RECORDS PROVIDED:
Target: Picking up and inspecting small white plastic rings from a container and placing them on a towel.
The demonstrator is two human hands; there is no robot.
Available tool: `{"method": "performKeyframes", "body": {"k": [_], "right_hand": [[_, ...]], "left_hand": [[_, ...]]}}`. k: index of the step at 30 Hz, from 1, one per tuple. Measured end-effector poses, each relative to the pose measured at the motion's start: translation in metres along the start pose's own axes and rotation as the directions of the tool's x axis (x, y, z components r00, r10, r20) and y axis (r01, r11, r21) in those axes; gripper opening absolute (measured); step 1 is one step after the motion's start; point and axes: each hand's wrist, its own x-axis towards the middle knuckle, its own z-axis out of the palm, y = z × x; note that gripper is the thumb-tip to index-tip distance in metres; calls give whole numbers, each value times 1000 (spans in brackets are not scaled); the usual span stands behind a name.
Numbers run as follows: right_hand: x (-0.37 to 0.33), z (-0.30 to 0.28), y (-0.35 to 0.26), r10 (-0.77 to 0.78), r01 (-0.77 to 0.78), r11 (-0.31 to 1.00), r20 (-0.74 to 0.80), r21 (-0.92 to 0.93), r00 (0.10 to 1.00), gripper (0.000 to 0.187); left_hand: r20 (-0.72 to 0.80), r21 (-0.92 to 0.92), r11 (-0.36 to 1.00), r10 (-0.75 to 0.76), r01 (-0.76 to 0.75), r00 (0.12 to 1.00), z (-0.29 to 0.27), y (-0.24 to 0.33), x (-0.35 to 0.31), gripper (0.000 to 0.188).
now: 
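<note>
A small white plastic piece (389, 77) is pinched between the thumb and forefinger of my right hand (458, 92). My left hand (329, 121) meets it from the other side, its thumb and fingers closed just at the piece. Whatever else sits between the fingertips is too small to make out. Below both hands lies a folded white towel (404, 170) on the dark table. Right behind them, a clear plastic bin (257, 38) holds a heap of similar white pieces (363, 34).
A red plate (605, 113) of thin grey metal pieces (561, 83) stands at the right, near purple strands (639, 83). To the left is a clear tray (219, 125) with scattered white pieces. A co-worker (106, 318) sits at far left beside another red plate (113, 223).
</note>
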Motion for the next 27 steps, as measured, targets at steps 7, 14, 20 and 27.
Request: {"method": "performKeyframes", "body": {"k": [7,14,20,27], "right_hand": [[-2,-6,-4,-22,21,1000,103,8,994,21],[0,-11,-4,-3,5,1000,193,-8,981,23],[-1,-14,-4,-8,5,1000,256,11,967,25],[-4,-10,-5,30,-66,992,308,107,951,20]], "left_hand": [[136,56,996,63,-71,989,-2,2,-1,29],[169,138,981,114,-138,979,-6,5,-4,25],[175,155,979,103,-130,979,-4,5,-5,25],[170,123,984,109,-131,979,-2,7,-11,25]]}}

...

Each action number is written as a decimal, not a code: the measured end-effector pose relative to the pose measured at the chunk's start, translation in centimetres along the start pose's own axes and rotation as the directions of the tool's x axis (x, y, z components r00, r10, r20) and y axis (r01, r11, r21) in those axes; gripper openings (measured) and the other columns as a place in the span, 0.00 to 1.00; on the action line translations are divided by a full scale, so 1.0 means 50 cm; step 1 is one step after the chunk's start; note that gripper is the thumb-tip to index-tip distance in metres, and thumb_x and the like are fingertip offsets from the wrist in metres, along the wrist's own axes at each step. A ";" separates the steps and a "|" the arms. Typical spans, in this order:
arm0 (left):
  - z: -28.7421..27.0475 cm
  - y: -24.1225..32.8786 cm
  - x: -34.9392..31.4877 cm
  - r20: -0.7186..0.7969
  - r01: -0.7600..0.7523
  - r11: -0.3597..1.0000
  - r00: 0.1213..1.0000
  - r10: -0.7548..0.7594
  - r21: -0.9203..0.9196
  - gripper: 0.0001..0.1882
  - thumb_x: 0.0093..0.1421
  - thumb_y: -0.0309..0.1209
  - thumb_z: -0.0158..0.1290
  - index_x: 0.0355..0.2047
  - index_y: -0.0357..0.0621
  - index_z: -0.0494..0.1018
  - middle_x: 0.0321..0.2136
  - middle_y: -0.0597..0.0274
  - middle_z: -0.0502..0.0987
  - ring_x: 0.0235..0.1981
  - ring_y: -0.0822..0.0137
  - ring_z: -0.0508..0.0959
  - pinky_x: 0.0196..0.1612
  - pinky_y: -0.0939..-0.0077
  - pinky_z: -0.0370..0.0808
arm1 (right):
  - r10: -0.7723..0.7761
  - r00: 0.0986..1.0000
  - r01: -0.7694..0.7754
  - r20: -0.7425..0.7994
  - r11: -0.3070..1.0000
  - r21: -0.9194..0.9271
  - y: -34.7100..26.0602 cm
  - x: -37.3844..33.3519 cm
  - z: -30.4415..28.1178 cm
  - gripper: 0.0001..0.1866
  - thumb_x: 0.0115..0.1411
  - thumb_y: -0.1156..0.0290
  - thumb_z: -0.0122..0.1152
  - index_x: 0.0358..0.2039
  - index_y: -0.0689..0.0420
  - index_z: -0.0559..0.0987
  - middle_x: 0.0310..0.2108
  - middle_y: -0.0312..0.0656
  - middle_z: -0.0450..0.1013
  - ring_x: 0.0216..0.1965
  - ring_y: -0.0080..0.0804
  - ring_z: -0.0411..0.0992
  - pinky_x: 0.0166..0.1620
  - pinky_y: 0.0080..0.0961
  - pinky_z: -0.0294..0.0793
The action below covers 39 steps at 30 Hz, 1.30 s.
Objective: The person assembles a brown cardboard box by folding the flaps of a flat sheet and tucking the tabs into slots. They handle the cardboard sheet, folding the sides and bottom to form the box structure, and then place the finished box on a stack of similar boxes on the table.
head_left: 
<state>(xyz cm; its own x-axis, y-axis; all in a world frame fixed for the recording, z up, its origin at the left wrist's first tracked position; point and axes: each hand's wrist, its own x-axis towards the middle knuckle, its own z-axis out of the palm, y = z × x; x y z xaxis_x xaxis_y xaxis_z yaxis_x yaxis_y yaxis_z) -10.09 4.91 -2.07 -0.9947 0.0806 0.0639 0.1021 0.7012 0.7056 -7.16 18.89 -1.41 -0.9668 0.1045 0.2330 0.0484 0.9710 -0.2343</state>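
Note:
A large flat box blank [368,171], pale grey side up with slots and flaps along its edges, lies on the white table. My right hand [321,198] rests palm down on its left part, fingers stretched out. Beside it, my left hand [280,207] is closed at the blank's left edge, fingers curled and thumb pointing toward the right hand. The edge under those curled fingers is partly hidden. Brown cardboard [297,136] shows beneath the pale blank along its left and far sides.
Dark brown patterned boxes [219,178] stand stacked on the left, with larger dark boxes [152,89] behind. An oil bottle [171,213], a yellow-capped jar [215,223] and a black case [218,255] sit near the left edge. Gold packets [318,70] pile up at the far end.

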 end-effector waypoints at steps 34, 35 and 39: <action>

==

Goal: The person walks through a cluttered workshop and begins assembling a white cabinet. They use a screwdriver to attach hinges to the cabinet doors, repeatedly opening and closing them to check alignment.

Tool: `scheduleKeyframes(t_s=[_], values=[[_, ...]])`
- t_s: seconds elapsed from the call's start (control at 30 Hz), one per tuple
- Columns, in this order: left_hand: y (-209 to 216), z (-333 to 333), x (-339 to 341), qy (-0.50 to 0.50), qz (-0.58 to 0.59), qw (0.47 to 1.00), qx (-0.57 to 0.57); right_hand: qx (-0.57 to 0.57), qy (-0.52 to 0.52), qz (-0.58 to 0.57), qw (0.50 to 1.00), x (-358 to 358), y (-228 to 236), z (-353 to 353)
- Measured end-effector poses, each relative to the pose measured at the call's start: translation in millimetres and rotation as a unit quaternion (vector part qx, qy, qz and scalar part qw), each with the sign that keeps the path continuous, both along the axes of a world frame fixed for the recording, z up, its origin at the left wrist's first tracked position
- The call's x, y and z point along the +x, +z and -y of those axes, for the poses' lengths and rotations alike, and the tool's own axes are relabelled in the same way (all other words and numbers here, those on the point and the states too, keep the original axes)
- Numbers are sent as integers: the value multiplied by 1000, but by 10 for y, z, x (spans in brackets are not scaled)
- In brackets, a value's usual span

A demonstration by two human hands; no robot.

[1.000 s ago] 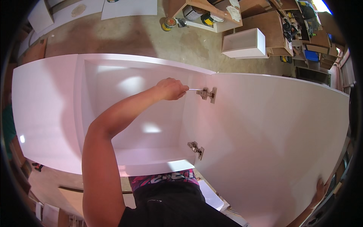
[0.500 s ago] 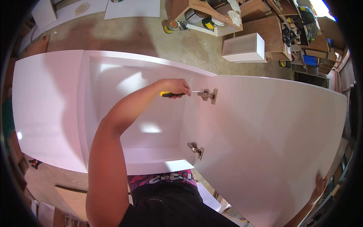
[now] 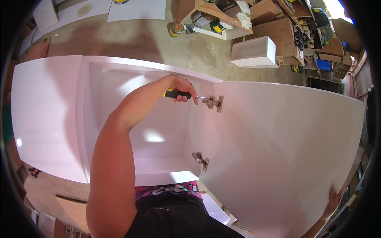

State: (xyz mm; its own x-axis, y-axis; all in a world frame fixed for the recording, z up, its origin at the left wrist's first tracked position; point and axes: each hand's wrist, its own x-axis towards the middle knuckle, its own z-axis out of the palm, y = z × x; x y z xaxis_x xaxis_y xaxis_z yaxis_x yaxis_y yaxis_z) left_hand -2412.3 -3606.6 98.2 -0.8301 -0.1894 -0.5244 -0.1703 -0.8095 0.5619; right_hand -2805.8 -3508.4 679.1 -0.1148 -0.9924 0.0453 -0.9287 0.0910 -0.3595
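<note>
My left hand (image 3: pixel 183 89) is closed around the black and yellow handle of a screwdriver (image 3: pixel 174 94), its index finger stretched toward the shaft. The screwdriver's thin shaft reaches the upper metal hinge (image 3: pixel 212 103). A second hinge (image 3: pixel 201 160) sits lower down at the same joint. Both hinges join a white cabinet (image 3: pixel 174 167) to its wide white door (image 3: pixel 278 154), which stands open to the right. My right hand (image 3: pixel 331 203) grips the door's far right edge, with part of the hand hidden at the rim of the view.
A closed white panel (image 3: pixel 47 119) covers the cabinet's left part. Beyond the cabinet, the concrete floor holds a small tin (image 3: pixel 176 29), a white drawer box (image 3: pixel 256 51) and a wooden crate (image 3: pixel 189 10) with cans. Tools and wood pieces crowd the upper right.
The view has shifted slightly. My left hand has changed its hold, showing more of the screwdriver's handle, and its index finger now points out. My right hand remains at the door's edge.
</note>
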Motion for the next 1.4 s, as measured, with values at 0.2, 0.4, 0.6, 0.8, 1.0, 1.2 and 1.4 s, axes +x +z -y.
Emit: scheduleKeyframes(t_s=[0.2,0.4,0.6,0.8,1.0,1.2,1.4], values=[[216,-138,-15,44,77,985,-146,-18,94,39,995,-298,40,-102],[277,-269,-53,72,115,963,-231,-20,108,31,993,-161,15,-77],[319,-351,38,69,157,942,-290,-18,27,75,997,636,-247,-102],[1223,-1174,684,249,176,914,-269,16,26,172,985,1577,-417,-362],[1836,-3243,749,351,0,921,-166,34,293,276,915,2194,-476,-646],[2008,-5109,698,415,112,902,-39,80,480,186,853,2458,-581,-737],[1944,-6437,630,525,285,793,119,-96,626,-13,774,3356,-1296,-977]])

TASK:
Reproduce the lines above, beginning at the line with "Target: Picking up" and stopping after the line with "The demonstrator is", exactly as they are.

WRITTEN SOLUTION:
Target: Picking up and inspecting small white plastic rings from a container and placing them on a towel.
The demonstrator is two human hands; there is no robot.

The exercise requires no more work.